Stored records
===============
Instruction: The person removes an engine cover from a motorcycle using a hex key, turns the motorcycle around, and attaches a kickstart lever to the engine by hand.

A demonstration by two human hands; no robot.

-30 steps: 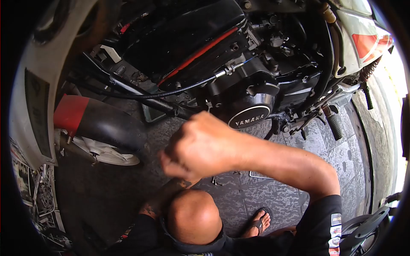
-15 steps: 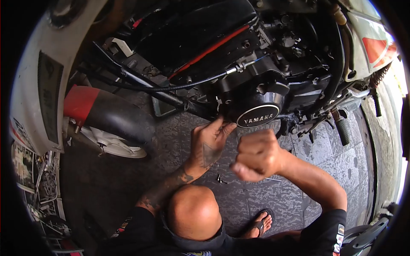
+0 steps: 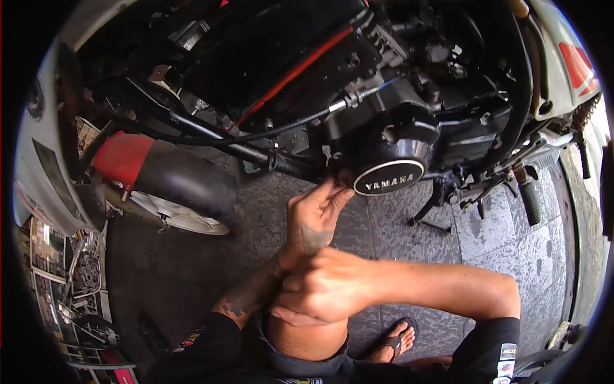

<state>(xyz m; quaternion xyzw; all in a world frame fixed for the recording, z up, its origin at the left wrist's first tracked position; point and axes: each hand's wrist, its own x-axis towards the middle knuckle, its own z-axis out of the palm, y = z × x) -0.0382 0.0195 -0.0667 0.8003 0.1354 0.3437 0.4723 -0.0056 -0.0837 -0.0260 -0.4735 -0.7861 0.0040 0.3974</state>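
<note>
My left hand [image 3: 314, 221] reaches up to the lower left edge of the black engine cover [image 3: 391, 176] marked YAMAHA. Its fingertips are pinched together there, and whatever lies between them is too small to make out. My right hand [image 3: 329, 285] is closed in a fist in front of my left wrist, above my bare knee [image 3: 307, 339]. What the fist holds, if anything, is hidden. A black cable [image 3: 281, 131] with a silver adjuster [image 3: 342, 104] runs above the left hand to the engine.
A wheel [image 3: 176, 214] under a red and black fender [image 3: 185, 176] is at the left. A footrest [image 3: 529, 200] and a stand [image 3: 430, 221] are at the right. My sandalled foot [image 3: 400, 339] rests on the tiled floor [image 3: 505, 256].
My right hand has moved down and left from beside the engine cover to in front of my left wrist. My left hand stays at the cover's edge. The view has shifted slightly.
</note>
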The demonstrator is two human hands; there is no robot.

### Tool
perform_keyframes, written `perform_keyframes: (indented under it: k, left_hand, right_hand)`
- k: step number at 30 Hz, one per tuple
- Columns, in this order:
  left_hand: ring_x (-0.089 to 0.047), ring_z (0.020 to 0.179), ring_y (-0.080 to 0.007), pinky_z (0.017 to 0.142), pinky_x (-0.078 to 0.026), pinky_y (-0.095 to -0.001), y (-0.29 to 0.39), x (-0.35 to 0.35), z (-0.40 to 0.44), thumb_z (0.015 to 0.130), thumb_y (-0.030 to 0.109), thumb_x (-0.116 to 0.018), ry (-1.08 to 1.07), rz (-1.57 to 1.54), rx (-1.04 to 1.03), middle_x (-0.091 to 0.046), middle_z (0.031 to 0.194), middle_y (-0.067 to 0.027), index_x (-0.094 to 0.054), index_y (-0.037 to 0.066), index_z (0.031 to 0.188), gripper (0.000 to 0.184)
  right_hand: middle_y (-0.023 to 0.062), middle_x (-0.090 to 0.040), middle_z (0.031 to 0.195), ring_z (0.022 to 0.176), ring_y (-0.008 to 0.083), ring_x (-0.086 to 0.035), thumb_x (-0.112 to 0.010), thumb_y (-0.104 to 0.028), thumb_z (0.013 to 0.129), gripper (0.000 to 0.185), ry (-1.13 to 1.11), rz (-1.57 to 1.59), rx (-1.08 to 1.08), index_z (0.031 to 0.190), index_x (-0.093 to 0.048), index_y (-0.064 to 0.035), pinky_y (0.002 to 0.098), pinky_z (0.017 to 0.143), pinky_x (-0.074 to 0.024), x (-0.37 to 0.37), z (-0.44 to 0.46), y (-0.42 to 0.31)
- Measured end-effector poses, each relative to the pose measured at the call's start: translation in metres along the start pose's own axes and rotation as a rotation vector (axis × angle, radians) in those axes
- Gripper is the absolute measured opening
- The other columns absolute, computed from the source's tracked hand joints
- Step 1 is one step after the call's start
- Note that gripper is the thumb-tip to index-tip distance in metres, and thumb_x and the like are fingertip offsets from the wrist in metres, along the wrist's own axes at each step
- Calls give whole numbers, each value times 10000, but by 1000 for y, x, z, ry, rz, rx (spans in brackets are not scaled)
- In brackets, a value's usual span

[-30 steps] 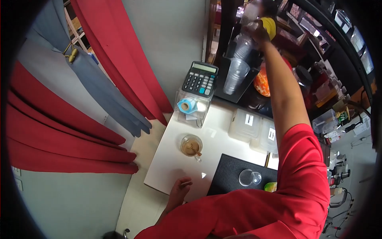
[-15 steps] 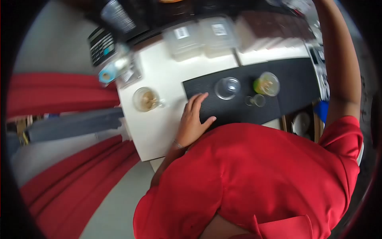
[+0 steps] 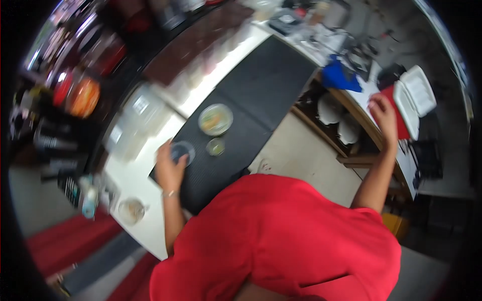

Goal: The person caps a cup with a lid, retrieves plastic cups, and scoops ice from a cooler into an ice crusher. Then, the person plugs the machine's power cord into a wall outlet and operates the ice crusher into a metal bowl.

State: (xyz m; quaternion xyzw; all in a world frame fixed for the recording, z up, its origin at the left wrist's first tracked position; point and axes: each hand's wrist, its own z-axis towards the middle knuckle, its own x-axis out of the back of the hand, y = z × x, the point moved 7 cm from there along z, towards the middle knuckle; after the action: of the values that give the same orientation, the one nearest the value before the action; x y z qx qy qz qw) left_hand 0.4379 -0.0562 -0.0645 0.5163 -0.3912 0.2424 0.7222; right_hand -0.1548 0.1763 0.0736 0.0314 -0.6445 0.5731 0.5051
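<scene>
My left hand (image 3: 170, 168) is at the edge of the black mat (image 3: 251, 95), its fingers and thumb round the side of a clear plastic cup (image 3: 186, 150). Just right of that cup stand a tub with green and orange food (image 3: 216, 120) and a small cup with greenish contents (image 3: 215, 147). Over the side counter at the right, my right hand (image 3: 384, 116) is raised with loosely bent fingers apart, and I see nothing in it. It is near a red flat thing (image 3: 399, 118) and an open white foam box (image 3: 415, 98). Motion blurs the picture.
Clear lidded containers (image 3: 140, 113) and a brown row of boxes (image 3: 196, 45) line the back of the white table. A clear mug (image 3: 132, 210) stands near its left corner. White dishes (image 3: 329, 110) sit on a shelf under the side counter; a blue cloth-like thing (image 3: 340, 75) lies above.
The view has swung to the right. My left hand, earlier open beside the clear cup, is now round it. My right arm, earlier stretched up out of view, now shows its hand over the side counter.
</scene>
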Motion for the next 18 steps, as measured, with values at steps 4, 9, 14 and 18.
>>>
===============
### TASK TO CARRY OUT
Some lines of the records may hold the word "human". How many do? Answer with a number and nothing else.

### SOLUTION
2